WHAT YOU SHOULD DO »
If a line of the data below holds the word "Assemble", list it.

Stored items:
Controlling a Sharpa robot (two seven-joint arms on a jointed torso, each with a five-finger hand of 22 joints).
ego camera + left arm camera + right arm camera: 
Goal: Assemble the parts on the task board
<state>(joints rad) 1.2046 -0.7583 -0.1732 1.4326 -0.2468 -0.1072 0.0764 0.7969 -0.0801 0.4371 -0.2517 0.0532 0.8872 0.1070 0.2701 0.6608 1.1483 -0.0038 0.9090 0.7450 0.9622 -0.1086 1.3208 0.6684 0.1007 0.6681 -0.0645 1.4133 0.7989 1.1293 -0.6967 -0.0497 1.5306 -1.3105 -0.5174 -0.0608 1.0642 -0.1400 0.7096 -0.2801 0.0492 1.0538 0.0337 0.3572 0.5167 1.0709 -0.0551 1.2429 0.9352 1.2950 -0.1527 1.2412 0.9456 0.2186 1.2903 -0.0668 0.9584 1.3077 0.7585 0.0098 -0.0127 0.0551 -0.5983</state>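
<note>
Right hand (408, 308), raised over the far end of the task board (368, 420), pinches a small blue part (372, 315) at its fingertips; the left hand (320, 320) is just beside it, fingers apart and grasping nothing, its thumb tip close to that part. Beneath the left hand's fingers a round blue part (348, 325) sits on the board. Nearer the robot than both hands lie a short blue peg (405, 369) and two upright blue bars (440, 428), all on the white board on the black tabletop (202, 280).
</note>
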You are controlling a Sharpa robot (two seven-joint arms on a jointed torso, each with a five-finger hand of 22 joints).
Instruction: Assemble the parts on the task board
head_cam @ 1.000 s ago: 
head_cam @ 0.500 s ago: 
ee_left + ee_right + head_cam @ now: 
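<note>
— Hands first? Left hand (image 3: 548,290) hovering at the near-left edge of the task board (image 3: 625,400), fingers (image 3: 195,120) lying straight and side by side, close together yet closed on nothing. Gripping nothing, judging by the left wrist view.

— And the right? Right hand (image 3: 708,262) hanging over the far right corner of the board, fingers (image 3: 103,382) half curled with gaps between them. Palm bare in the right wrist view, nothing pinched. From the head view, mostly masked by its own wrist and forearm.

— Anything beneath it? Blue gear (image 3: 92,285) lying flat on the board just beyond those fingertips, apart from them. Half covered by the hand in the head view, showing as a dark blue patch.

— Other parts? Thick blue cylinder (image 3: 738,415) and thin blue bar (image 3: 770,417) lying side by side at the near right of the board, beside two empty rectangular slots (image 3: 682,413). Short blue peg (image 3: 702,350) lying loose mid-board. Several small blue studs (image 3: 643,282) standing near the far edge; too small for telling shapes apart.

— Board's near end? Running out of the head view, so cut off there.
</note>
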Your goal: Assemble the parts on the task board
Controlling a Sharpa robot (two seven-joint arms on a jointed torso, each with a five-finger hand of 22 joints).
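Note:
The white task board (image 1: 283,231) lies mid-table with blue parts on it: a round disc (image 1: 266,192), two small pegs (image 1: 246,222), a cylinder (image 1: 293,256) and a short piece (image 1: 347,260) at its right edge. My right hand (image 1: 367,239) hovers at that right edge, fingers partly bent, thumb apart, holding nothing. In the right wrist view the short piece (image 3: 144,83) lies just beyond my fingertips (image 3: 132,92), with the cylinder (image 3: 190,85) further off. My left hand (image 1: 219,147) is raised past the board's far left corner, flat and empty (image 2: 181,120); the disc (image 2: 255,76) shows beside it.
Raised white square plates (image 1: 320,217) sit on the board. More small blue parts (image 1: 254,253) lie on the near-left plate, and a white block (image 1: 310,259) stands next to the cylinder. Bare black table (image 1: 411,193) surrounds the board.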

SOLUTION TO THIS EXERCISE »
Goal: Assemble the parts on the task board
Instruction: Assemble the parts on the task board
Your goal: Assemble the parts on the task board

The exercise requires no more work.